En una Sudáfrica quebrada y ensangrentada, Mandela arrodilló enemigos frente a enemigos y de esa postración se levantó una nación que se había perdonado a sí misma.
“De los laberintos sólo se sale por arriba”, decía Marechal con toda razón. Por eso, del enredo del odio y la mentira solo se sale superándolas con el amor y la verdad.
En ese camino va Francisco con un arma imbatible: el perdón. No lo exige ni lo declama. Simplemente lo da.
Sin ninguna conveniencia personal pero sin duda lleno de convicciones propias y pensando en las necesidades del país, Su Santidad actúa con grandeza no exenta de habilidad.
Apenas con el mínimo de protocolo indispensable, para que no queden ni sombras de altanería, Francisco alienta con sencillez esa proximidad. Estas semanas han estado cargadas de “perdones” como si Francisco estuviera construyendo hoy el país que vamos a necesitar mañana mismo. Porque sobre ese perdón el Papa asienta las bases de su ideario: el encuentro en las coincidencias.

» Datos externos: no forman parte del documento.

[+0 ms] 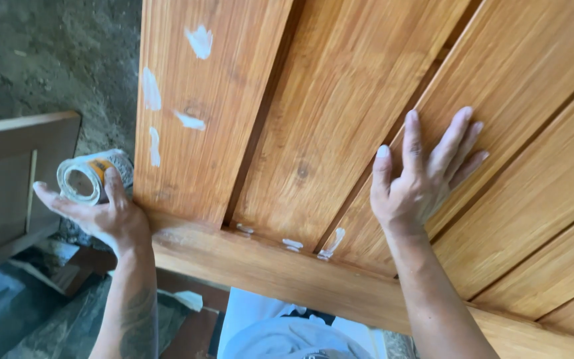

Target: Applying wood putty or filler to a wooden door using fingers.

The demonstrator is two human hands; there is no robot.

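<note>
A large varnished wooden door panel (313, 119) with raised boards fills most of the head view. White filler dabs (199, 41) mark its left board and the joints near the lower rail. My right hand (420, 176) lies flat on the panel, fingers spread. My left hand (97, 209) is at the door's left edge, wrapped around a small white tin (91, 176) held on its side, its open end facing me.
A grey wooden board (14, 173) leans at the left. Rough dark ground (48, 53) lies beyond the door. Scraps and plastic sheeting (8, 292) are below left; my white clothing (280, 332) shows under the door's lower rail.
</note>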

Tal vez alguno quisiera ver al Papa acusando con su dedo en un reto público. Dudo que eso ocurra porque su victoria es el perdón y lo sigue siendo.
Con el perdón gana la estatura necesaria para poder bajar al diálogo y al acuerdo pero siempre sobre una Verdad en común, a la que vuelve una y otra vez.
¿Cómo logra que el otro acepte el punto de acuerdo? Lo lleva contra las cuerdas a pecho descubierto, poniendo la otra mejilla, dando el primer apretón de manos y a fuerza de verdades innegables que nadie le discutiría nunca, Francisco eleva al oponente a la altura de su propia humildad.
El perdón de Francisco es, además de una posición de espíritu, un ejemplo práctico de construcción nacional.